Your assignment: Verbatim copy, images omitted: return the full listing.

Data shown:
******

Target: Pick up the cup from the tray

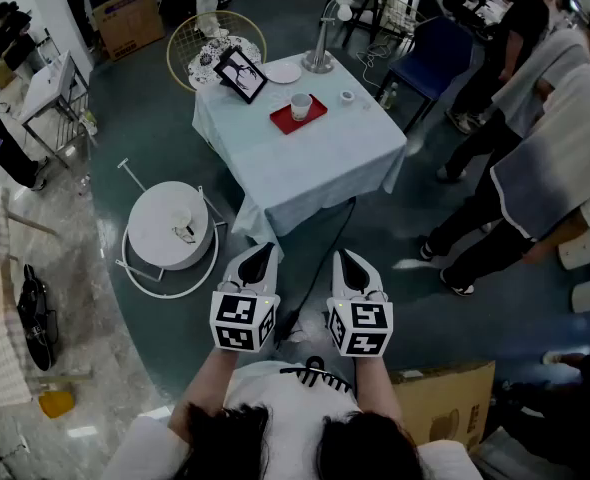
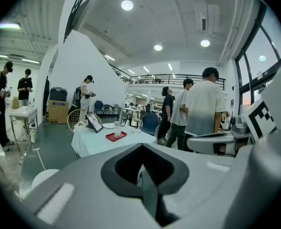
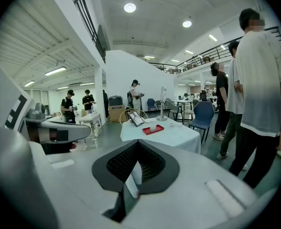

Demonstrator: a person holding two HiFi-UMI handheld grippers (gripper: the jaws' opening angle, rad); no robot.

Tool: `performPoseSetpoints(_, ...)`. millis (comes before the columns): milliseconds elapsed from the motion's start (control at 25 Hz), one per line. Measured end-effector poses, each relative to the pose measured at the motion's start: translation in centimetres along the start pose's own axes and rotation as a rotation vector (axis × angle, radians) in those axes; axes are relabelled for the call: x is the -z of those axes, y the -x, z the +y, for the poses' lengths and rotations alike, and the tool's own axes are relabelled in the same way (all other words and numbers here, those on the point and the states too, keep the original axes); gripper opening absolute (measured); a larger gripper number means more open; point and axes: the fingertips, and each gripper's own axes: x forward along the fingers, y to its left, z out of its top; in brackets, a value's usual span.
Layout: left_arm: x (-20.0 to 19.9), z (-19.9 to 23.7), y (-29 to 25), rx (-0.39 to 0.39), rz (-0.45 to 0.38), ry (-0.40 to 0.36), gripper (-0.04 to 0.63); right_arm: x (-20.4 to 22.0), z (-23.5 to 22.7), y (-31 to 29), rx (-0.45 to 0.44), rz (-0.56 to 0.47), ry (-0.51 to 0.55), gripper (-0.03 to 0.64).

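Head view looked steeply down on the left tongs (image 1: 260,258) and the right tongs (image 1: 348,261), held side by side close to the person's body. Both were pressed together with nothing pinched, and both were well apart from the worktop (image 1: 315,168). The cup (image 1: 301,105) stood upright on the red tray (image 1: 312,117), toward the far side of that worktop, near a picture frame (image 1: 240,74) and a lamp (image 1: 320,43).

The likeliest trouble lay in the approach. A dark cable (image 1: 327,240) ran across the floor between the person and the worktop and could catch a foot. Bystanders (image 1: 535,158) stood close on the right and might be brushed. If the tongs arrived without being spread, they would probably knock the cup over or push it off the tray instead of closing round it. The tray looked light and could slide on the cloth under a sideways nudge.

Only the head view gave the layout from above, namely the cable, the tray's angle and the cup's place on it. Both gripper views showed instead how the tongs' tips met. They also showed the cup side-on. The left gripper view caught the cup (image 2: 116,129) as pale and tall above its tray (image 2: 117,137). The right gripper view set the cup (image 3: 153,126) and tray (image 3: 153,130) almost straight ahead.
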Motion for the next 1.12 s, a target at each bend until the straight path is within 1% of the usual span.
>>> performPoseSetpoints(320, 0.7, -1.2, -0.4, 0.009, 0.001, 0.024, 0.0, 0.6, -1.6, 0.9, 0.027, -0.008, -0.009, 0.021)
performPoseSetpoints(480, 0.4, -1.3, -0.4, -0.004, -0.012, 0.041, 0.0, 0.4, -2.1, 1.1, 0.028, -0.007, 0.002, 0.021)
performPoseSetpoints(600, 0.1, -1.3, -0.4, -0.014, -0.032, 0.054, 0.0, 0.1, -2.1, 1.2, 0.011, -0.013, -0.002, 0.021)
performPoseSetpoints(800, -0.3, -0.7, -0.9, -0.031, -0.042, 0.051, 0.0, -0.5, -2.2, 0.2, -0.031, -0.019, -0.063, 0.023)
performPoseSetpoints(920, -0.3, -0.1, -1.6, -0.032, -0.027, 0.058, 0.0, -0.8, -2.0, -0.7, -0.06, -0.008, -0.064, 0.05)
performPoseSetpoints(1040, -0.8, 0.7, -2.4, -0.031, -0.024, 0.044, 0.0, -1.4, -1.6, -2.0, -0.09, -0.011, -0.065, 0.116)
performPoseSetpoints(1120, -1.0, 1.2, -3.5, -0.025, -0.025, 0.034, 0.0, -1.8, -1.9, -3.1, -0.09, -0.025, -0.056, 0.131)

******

Answer to this exercise:
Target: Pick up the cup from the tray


Demonstrator: a person holding two HiFi-UMI handheld grippers (gripper: the jaws' opening angle, rad); no robot.

Tool: `performPoseSetpoints(_, ...)`. millis (comes before the columns): milliseconds elapsed from the motion's start (control at 25 Hz), one per line. Measured end-effector poses, each relative to the pose measured at the motion's start: translation in centimetres along the start pose's own axes and rotation as a rotation vector (axis × angle, radians) in those axes; axes are relabelled for the call: x is the -z of those axes, y the -x, z the +y, for the poses' lengths and rotations alike, and the tool's own axes are relabelled in the same way (all other words and numbers here, those on the point and the states too, keep the original axes); gripper opening absolute (measured); a larger gripper number means more open; point and axes: the fingertips, and each gripper's own axes: x forward along the fingers, y to its left, z out of its top; in brackets, a value's usual span.
Layout: left_arm: x (-20.0 to 19.9), z (-19.9 to 23.7), y (-29 to 25), rx (-0.39 to 0.39), rz (-0.45 to 0.38), ry (-0.40 to 0.36), gripper (-0.04 to 0.63); right_arm: x (-20.4 to 22.0), z (-23.5 to 22.7), y (-31 to 29), rx (-0.45 to 0.44), rz (-0.56 to 0.47), ry (-0.51 to 0.55), gripper (-0.03 to 0.64).

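Head view looked steeply down on the left tongs (image 1: 260,258) and the right tongs (image 1: 348,261), held side by side close to the person's body. Both were pressed together with nothing pinched, and both were well apart from the worktop (image 1: 315,168). The cup (image 1: 301,105) stood upright on the red tray (image 1: 312,117), toward the far side of that worktop, near a picture frame (image 1: 240,74) and a lamp (image 1: 320,43).

The likeliest trouble lay in the approach. A dark cable (image 1: 327,240) ran across the floor between the person and the worktop and could catch a foot. Bystanders (image 1: 535,158) stood close on the right and might be brushed. If the tongs arrived without being spread, they would probably knock the cup over or push it off the tray instead of closing round it. The tray looked light and could slide on the cloth under a sideways nudge.

Only the head view gave the layout from above, namely the cable, the tray's angle and the cup's place on it. Both gripper views showed instead how the tongs' tips met. They also showed the cup side-on. The left gripper view caught the cup (image 2: 116,129) as pale and tall above its tray (image 2: 117,137). The right gripper view set the cup (image 3: 153,126) and tray (image 3: 153,130) almost straight ahead.
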Motion for the next 1.12 s, a target at each bend until the straight path is within 1% of the usual span.
>>> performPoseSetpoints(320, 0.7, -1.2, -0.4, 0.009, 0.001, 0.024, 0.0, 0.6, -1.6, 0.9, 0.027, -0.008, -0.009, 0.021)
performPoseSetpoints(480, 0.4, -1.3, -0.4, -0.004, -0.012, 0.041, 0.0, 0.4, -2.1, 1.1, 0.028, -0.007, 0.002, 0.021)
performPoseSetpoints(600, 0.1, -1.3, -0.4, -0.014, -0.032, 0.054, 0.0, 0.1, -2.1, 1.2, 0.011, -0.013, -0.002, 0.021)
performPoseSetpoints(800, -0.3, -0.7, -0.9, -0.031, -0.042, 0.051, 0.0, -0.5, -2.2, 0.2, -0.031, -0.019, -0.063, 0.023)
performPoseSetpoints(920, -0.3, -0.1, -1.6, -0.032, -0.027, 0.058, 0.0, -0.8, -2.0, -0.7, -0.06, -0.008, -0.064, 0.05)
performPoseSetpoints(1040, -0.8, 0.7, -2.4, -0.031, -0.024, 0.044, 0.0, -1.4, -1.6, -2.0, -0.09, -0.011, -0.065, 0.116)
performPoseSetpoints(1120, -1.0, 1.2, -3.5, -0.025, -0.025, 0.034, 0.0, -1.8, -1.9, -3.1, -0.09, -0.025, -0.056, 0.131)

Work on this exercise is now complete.